_Task goal_.
What is needed is an exact copy of the listing, with no pictures in it.
══════════════════════════════
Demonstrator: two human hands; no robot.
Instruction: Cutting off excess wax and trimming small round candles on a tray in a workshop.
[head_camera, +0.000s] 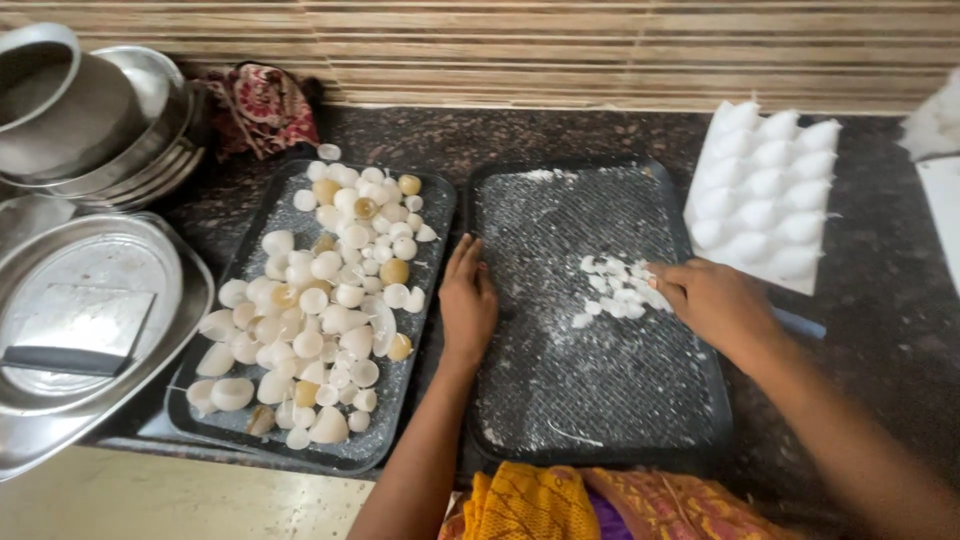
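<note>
— What is seen at the centre of the frame?

— A dark tray (560, 400) is laid with its long axis running from the bottom of the frame upward. A small heap of white fragments (615, 293) is found in its upper right part.

— Which hand is nearer the heap?

— The right hand (712, 303): its fingers are laid flat, together, touching the heap's right edge, with nothing clamped. The left hand (467, 300) is rested open on the tray's left rim, well apart from the heap, holding nothing.

— What else is placed around?

— A second tray (420, 190), left of centre, is piled with white and yellowish rounded pieces (320, 300). A white moulded sheet (765, 190) is propped at upper right; steel dishes (90, 130) are stacked at upper left. Nothing is set between hand and heap.
</note>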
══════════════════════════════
_Answer box_.
Demonstrator: two human hands; no robot.
Instruction: Cutting off excess wax and trimming small round candles on a tray in a workshop.
[head_camera, +0.000s] 
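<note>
— What is seen at the centre of the frame?

— A dark tray (560, 400) is laid with its long axis running from the bottom of the frame upward. A small heap of white fragments (615, 293) is found in its upper right part.

— Which hand is nearer the heap?

— The right hand (712, 303): its fingers are laid flat, together, touching the heap's right edge, with nothing clamped. The left hand (467, 300) is rested open on the tray's left rim, well apart from the heap, holding nothing.

— What else is placed around?

— A second tray (420, 190), left of centre, is piled with white and yellowish rounded pieces (320, 300). A white moulded sheet (765, 190) is propped at upper right; steel dishes (90, 130) are stacked at upper left. Nothing is set between hand and heap.
</note>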

No more output will be given.